Following the bobbing orb down the next stretch of oval corridor, Burnham replied, “That was when I thought it was our guide.”

“If it is not that, then what is it?”

“Unless we’re careful? A willing accomplice to our murders.”


A special brand of quiet tension reigned on the Shenzhou’s bridge. More than ten minutes had passed since Georgiou had retired to her ready room to continue her heated discussion with Captain Pike in private. She had set the ready room’s door to its privacy mode, and though the compartment was soundproofed, Saru imagined he could feel her anger through the reinforced bulkheads.

As the ranking officer on the bridge, he had chosen to busy himself at his usual station rather than sit idle in the command chair. His motives were, he knew, partly selfish. He had brought back such a wealth of tricorder data from his excursion into the caves that he was unable to resist digging into it, in the hope of unlocking more of Sirsa III’s ancient mysteries.

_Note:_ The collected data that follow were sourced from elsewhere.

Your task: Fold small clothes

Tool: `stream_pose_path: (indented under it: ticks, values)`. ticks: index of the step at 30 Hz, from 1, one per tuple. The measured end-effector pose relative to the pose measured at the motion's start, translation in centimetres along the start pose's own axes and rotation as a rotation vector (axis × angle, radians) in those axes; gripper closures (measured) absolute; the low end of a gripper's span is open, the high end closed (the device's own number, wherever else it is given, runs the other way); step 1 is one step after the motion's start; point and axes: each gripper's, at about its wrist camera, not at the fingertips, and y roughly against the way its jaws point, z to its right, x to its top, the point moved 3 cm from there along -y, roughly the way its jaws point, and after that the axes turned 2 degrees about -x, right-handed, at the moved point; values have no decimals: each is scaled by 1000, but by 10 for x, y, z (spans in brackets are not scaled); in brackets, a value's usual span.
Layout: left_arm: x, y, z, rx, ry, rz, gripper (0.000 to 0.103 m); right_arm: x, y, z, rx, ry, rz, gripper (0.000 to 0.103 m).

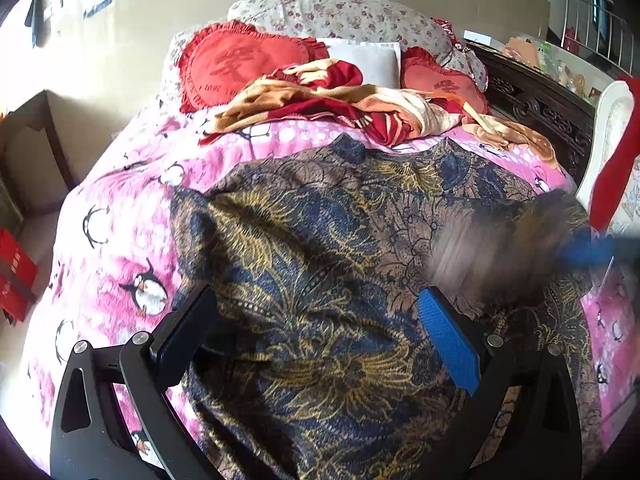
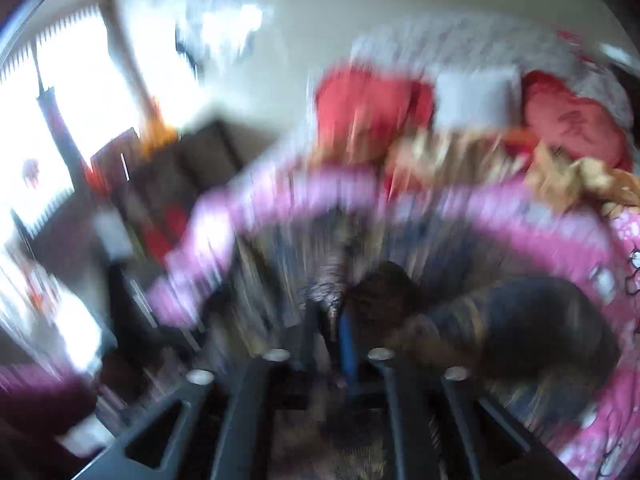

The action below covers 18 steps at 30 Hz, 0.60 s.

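A dark garment with a blue, brown and gold floral print (image 1: 320,248) lies spread on the pink penguin bedspread (image 1: 120,248). My left gripper (image 1: 316,300) is open, its fingers wide apart just above the garment's near middle, holding nothing. My right gripper (image 1: 580,246) appears as a blue blur at the garment's right edge, with a blurred fold of cloth lifted beside it. In the right wrist view, which is heavily motion-blurred, the right gripper (image 2: 338,320) is shut on a bunch of the garment (image 2: 500,320).
Two red ruffled cushions (image 1: 236,64), a white pillow (image 1: 368,58), a floral pillow and a crumpled red and beige blanket (image 1: 340,108) lie at the head of the bed. A dark carved headboard (image 1: 540,112) stands at right. Cardboard boxes (image 1: 28,152) stand at left.
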Motion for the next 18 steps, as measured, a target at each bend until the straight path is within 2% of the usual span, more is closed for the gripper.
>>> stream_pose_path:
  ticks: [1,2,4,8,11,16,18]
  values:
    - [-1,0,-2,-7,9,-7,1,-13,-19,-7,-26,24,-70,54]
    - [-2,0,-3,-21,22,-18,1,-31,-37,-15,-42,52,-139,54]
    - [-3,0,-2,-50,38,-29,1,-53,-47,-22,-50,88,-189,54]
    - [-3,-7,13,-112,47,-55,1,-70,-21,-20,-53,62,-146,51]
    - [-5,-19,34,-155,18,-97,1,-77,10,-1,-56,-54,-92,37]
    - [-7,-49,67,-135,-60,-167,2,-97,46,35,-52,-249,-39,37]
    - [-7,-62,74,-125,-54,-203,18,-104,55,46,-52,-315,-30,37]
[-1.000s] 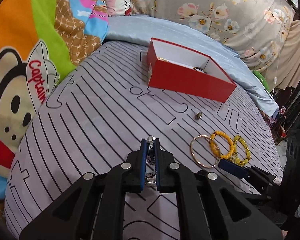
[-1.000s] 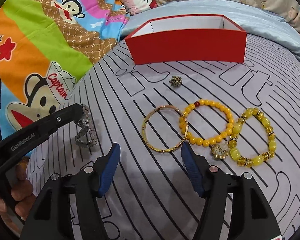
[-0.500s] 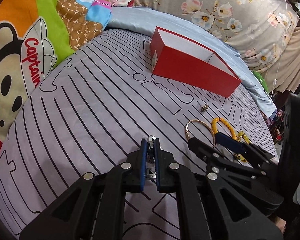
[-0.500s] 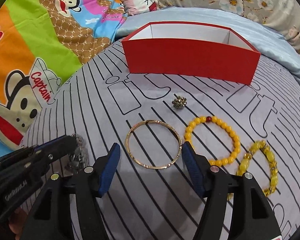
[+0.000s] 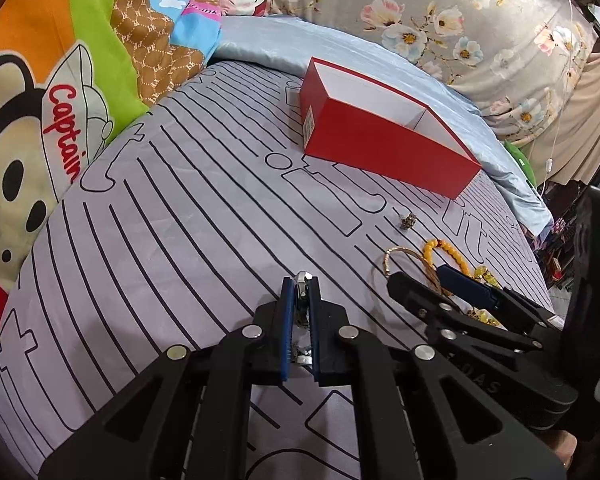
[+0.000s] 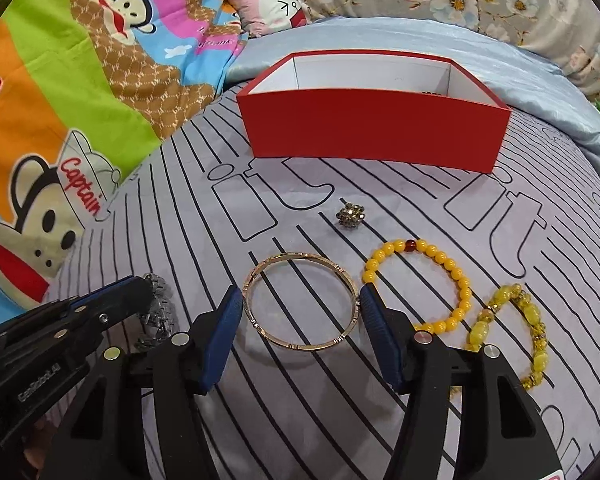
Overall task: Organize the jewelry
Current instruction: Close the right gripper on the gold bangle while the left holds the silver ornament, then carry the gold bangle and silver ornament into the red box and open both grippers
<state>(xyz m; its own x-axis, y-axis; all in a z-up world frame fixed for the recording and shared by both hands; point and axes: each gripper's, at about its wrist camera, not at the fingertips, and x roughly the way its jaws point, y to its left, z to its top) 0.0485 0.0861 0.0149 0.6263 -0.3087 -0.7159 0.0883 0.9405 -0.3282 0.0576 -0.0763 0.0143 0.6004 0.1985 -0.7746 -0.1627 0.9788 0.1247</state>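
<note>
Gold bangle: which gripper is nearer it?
Right. The right gripper straddles the gold bangle, fingers open; the left gripper, beside it, clamps a silver bracelet.

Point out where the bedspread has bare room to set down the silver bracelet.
Bare striped bedspread lies between the cartoon blanket and red box. Crowded on the right: gold bangle, yellow bead bracelets, a small brooch.

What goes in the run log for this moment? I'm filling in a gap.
left claw: shut on silver bracelet | right claw: open, straddling gold bangle | red box: beyond
</note>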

Even immersed in his work, however, he sensed the anxiety on the bridge. Everyone was keenly aware of the Enterprise looming outside the center viewport, its state-of-the-art shields and weapons likely more than a match for the decades-old technology of the Shenzhou. If Georgiou and Pike failed to reach an accommodation soon—

“Something bad is happening in there,” Oliveira said, looking back from her post at the ops station toward the ready room. “This isn’t going to end well.”

Ensign Detmer, well known for being jumpy under stress, tried to conceal her worry. She snuck a look aft, then asked Oliveira, “What makes you say that?”

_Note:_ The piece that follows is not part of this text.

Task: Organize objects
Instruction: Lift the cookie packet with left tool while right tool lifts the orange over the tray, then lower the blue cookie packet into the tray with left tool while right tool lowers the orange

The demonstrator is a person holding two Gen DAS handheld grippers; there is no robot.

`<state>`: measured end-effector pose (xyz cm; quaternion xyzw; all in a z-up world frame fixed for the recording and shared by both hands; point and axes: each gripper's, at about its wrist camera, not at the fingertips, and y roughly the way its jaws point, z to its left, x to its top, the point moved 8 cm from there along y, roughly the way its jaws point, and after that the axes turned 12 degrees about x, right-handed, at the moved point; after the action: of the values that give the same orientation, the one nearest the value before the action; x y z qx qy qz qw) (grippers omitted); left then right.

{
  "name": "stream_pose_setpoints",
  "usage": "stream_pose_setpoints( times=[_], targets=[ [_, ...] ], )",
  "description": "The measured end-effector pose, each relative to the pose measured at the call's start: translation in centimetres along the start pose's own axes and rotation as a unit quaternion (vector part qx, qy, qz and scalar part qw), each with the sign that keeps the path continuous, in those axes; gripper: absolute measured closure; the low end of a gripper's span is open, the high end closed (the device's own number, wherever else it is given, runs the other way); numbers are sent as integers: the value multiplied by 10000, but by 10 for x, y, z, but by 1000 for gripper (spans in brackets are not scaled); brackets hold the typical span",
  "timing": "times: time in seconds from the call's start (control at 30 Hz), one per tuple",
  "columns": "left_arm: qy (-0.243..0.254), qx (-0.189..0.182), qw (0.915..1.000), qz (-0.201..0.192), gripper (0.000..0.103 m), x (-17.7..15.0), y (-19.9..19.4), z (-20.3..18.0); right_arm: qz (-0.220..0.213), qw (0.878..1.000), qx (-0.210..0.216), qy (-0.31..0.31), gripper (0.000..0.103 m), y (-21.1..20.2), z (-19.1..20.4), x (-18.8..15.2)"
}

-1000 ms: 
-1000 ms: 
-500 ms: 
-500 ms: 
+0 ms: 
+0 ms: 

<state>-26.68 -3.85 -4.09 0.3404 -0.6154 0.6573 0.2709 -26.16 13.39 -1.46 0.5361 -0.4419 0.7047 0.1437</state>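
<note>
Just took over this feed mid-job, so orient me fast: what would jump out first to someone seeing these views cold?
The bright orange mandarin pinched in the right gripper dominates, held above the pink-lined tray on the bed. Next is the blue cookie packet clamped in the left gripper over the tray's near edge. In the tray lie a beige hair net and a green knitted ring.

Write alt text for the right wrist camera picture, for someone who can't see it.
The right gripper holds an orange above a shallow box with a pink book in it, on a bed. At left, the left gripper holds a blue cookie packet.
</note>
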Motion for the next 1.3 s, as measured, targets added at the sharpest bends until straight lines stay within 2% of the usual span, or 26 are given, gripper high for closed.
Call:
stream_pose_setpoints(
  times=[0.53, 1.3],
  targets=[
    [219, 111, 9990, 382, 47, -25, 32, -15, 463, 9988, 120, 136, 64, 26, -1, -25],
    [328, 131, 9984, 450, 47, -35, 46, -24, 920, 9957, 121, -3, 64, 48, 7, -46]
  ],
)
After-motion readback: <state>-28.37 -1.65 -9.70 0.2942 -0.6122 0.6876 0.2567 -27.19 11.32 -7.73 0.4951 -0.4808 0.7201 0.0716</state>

Oliveira frowned. “Let’s just say I’m getting a bad vibe off this whole situation.”

Her pronouncement worsened the already failing morale on the bridge, because her hunches had a knack for proving to be correct. In the face of that, what could Saru say that wouldn’t come off as trite?

“Let’s have faith in the captain to sort this out,” he said, hoping to stifle further grim speculations. “Until then, keep your minds on your duties and remain calm.”

His attempt at a pep talk garnered suspicious looks from around the bridge. A far cry from rousing leadership, he brooded, but at least they’ve ceased gossiping.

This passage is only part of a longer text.